One of the most common mistakes I see parents make is confusing distress with decompensation. 

A young adult feels discouraged. 
They lack confidence. 
They struggle when things get hard. 

And immediately the question becomes: 
“What diagnosis are we missing?” 
“Should they see another psychiatrist?” 
“Do they need more medication?” 

But here’s the harder truth: 

Not all discomfort is pathology. 
Not all struggle is breakdown. 
Not all lack of confidence is a disorder. 

Sometimes what we’re witnessing is developmental strain. 
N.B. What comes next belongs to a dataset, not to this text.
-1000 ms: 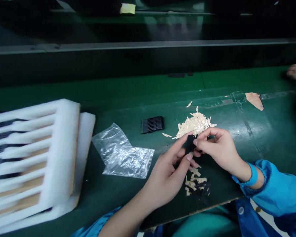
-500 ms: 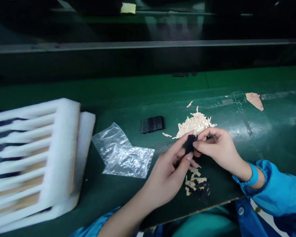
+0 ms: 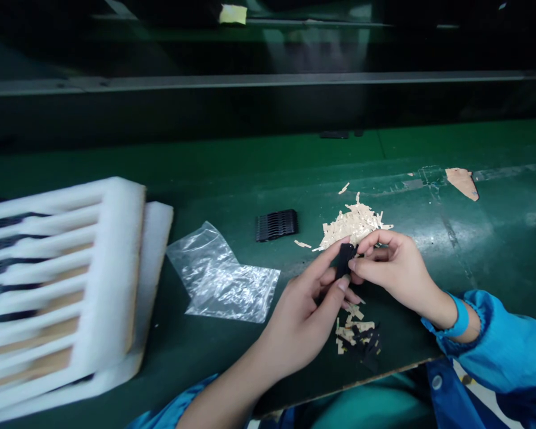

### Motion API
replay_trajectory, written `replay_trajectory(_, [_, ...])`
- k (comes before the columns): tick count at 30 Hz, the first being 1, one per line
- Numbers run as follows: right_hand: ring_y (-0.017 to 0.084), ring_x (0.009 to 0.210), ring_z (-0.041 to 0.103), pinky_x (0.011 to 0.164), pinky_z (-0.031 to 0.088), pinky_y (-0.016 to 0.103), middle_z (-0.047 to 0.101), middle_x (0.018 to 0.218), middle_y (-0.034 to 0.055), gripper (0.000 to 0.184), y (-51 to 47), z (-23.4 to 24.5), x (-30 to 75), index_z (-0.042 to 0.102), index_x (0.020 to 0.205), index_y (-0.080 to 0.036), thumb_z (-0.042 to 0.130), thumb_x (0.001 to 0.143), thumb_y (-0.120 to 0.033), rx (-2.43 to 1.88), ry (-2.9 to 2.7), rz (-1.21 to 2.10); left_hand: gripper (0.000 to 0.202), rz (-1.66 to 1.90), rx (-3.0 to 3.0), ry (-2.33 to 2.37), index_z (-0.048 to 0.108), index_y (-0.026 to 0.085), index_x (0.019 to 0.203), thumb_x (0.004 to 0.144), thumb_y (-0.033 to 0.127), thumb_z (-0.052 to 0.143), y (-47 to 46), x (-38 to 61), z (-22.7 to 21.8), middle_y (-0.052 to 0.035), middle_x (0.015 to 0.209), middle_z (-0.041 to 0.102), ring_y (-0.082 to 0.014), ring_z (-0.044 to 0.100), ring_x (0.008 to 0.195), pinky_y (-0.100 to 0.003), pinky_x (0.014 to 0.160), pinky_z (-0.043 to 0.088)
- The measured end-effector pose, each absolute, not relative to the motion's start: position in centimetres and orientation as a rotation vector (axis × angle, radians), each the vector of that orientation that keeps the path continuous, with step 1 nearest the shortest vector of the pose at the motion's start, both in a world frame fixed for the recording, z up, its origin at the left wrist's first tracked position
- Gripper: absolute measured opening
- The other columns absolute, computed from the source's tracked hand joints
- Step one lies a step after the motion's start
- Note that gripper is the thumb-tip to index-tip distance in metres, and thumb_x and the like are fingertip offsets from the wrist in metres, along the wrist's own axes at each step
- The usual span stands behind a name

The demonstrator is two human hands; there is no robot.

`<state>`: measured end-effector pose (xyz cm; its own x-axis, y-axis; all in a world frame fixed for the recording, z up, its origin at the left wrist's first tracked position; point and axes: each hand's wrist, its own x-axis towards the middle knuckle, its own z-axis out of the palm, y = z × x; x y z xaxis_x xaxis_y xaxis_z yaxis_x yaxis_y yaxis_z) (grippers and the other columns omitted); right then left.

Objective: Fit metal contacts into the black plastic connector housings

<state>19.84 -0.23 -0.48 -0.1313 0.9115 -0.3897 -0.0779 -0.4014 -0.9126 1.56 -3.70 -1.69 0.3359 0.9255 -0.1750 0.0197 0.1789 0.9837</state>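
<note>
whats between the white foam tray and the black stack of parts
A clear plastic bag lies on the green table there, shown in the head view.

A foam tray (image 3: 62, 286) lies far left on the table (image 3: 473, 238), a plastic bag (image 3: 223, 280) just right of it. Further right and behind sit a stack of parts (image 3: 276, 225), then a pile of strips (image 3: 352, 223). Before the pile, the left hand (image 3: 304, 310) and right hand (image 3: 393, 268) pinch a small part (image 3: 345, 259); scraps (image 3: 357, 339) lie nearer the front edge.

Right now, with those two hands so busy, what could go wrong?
The small black part is pinched only by fingertips of the left hand and right hand; it might slip into the tan strip pile just behind. The scrap heap lies close to the table edge, so a wrist could sweep it off.
</note>
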Motion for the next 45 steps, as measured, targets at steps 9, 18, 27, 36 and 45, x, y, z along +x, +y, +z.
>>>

Confidence doesn’t come from reassurance. 
It comes from tolerated discomfort. 
From trying and failing. 
From pushing through dizziness in jiu-jitsu. 
From applying for jobs and getting rejected. 
From staying in the ring long enough to feel friction. 

When we rush to rescue or medicalize normal struggle, we can accidentally send a dangerous message: 

“There must be something wrong with you.” 
“You can’t handle this.” 
“You need a label before you can move.” 

At a certain point, what builds capacity isn’t another diagnosis. 

It’s structure. 
It’s boundaries.
It’s expectation. 
It’s friction.

Distress is not decompensation. 
Discomfort is not disorder. 

At some point, continuing to search for diagnoses becomes a way of avoiding the harder work. 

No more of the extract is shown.